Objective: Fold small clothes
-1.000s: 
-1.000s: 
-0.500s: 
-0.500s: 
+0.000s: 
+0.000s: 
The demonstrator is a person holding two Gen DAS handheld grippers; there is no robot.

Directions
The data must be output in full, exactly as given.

Exercise solution
Objective: Fold small clothes
-1.000s: 
-1.000s: 
-0.500s: 
-0.500s: 
+0.000s: 
+0.000s: 
The demonstrator is a person holding two Gen DAS handheld grippers; there is no robot.

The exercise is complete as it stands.